DESCRIPTION OF THE TASK
Reproduce every record below, character by character.

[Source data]

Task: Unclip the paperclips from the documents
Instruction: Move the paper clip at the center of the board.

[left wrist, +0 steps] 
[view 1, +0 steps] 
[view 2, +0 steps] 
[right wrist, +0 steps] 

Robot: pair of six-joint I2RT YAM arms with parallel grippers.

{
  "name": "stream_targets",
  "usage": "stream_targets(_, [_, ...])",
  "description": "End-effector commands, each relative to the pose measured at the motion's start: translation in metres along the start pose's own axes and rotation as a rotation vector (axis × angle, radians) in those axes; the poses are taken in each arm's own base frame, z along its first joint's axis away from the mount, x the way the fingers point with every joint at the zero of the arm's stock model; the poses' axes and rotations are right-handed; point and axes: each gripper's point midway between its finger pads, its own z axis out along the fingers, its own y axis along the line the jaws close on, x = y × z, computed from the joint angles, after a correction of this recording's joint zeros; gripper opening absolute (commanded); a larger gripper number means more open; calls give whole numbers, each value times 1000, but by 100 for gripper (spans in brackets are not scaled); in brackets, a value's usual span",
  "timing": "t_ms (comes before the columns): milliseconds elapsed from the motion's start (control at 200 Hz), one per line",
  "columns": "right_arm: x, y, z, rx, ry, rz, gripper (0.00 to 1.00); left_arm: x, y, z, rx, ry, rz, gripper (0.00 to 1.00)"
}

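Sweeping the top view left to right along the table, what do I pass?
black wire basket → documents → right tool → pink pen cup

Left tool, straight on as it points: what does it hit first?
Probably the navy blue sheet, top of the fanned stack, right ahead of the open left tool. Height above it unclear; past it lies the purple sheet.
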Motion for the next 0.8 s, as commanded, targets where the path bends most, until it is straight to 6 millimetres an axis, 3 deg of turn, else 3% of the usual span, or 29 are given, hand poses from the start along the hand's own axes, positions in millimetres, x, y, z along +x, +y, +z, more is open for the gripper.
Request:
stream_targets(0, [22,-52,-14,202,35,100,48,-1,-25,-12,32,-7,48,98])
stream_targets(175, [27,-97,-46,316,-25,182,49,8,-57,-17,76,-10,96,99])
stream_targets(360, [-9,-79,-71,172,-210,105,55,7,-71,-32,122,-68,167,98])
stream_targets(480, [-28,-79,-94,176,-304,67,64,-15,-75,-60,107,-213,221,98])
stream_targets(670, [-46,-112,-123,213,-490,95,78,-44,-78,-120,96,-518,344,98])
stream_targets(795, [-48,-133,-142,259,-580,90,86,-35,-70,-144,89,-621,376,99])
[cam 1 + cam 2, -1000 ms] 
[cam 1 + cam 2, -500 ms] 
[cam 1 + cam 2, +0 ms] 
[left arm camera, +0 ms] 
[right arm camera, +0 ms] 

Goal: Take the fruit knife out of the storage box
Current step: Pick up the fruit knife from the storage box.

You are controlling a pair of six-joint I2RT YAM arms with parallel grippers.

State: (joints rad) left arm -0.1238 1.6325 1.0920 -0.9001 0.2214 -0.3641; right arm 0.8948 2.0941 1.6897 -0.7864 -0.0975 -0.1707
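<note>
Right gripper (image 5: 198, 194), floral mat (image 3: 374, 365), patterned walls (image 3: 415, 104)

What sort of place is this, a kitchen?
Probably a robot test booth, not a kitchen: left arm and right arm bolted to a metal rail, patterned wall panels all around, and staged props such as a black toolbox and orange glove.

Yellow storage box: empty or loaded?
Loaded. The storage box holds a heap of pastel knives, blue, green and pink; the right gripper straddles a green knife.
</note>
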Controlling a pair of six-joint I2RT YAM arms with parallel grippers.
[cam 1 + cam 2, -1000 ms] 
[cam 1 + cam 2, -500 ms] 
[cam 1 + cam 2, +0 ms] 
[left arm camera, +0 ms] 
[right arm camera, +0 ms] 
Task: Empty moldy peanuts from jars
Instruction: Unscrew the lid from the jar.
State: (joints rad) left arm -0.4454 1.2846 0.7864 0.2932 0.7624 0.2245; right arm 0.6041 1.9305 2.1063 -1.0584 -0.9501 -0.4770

ANSWER SPACE
Task: Unclip the paperclips from the documents
Instruction: Move the paper clip at the center of the board.

[left wrist, +0 steps] 
[view 1, +0 steps] 
[view 2, +0 steps] 
[right wrist, +0 steps] 

Robot: pair of six-joint I2RT YAM arms with parallel grippers.

{
  "name": "stream_targets",
  "usage": "stream_targets(_, [_, ...])",
  "description": "End-effector commands, each relative to the pose measured at the motion's start: translation in metres along the start pose's own axes and rotation as a rotation vector (axis × angle, radians) in those axes; the poses are taken in each arm's own base frame, z along its first joint's axis away from the mount, x the way the fingers point with every joint at the zero of the arm's stock model; the poses' axes and rotations are right-handed; point and axes: each gripper's point midway between its finger pads, its own z axis out along the fingers, its own y axis along the line the jaws close on, x = y × z, computed from the joint angles, after a correction of this recording's joint zeros; gripper opening absolute (commanded); a larger gripper number means more open; calls give whole numbers, each value times 1000, but by 100 for gripper (spans in brackets are not scaled); in brackets, a value's usual span",
  "timing": "t_ms (comes before the columns): milliseconds elapsed from the motion's start (control at 200 Hz), one per line",
  "columns": "right_arm: x, y, z, rx, ry, rz, gripper (0.00 to 1.00); left_arm: x, y, z, rx, ry, rz, gripper (0.00 to 1.00)"
}

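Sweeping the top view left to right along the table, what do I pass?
black wire basket → documents → right tool → pink pen cup

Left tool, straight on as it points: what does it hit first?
Probably the navy blue sheet, top of the fanned stack, right ahead of the open left tool. Height above it unclear; past it lies the purple sheet.
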Motion for the next 0.8 s, as commanded, targets where the path bends most, until it is straight to 6 millimetres an axis, 3 deg of turn, else 3% of the usual span, or 29 are given, hand poses from the start along the hand's own axes, positions in millimetres, x, y, z along +x, +y, +z, more is open for the gripper.
Request:
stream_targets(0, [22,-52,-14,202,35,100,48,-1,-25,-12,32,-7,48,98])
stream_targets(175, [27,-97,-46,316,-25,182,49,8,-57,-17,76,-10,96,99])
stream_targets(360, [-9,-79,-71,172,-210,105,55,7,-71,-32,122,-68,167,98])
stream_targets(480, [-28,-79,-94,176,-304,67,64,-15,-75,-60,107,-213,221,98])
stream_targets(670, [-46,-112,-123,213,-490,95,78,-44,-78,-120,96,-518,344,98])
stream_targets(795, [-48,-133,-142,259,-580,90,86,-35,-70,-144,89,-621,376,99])
[cam 1 + cam 2, -1000 ms] 
[cam 1 + cam 2, -500 ms] 
[cam 1 + cam 2, +0 ms] 
[left arm camera, +0 ms] 
[right arm camera, +0 ms] 

Goal: Take the fruit knife out of the storage box
Current step: Pick up the fruit knife from the storage box.

You are controlling a pair of six-joint I2RT YAM arms with parallel grippers.

State: (joints rad) left arm -0.1238 1.6325 1.0920 -0.9001 0.2214 -0.3641; right arm 0.8948 2.0941 1.6897 -0.7864 -0.0975 -0.1707
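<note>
Right gripper (image 5: 198, 194), floral mat (image 3: 374, 365), patterned walls (image 3: 415, 104)

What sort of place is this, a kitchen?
Probably a robot test booth, not a kitchen: left arm and right arm bolted to a metal rail, patterned wall panels all around, and staged props such as a black toolbox and orange glove.

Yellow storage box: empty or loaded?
Loaded. The storage box holds a heap of pastel knives, blue, green and pink; the right gripper straddles a green knife.
</note>
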Controlling a pair of six-joint I2RT YAM arms with parallel grippers.
[cam 1 + cam 2, -1000 ms] 
[cam 1 + cam 2, -500 ms] 
[cam 1 + cam 2, +0 ms] 
[left arm camera, +0 ms] 
[right arm camera, +0 ms] 
Task: Empty moldy peanuts from jars
Instruction: Unscrew the lid from the jar.
State: (joints rad) left arm -0.4454 1.2846 0.7864 0.2932 0.7624 0.2245; right arm 0.6041 1.9305 2.1063 -1.0584 -0.9501 -0.4770

The exercise has been completed in full.